Dr. Paul Dechow takes his family history very seriously. His relatives bear the names of some of the county’s earliest European settlers: Shalda and Basch, Kelderhouse and Kessel–one of the founding families of North Unity. In fact his great-great grandfather, Friederich Dechow, in 1857 purchased the land known as the iconic Dechow farm along M22. It is now part of the Sleeping Bear Dunes National Lakeshore.

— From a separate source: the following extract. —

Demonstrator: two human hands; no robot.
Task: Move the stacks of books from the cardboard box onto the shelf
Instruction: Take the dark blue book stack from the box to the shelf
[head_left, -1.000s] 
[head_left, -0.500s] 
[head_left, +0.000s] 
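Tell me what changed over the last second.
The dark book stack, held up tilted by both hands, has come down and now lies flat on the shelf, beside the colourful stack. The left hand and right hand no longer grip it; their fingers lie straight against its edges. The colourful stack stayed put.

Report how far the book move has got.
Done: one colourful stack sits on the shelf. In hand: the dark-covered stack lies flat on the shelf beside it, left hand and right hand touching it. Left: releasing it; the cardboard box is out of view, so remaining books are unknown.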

Over the Christmas holiday, sitting in their living room that overlooks the Bohemian Valley, Paul and his wife, Joanne, talk about their own Leelanau history. Son Ian, 24, listens to his parents speak about how they came to own this land, and what inspired them to donate a conservation easement that will forever protect their 105 acres in the valley.
“It’s hard to put into words what it means for me to spend time here,” says Paul, gazing off toward the distant ridgeline. “This has always been home, and it was for my parents as well, who met at St. Paul’s church in Good Harbor.” Paul, the youngest of four, was born in Battle Creek, where his father had taken a job as a school principal in the 1950s. But Leelanau was always home, and the family came north at every opportunity to a small house on Wheeler Road that Paul’s father built in the 1930s. Paul recalls many trips to Leelanau, filled with hiking and hunting in the woods, fishing for pike on School Lake, and visiting many offshoots of his large and extended family.
Deep Leelanau Roots
“I was related to just about everyone I met,” adds Paul, noting that his great grandfather had over 80 grandchildren and 200 great-grandchildren, including Paul. Joanne was raised in Baltimore and fell in love with Leelanau on her first visit with Paul in summer, 1972. Today the couple lives in Dallas, where Paul is Associate Dean of Academic Affairs at Texas A & M University College of Dentistry. Joanne is an oncologist who specializes in breast cancer treatment and genetic counseling. They continue to visit their home in Leelanau at every opportunity.
A Commitment to the Land
They purchased the land at auction in 1985, originally settled by Paul’s great-great uncle, Frank Shalda. The Dechows were newly married and living in Ann Arbor. Joanne was in the midst of her residency; Paul was doing research and teaching at the University of Michigan in a post doctorate position. They had $2,000 in the bank and withdrew every penny for a down payment. It would be 10 more years before they could afford to build the house.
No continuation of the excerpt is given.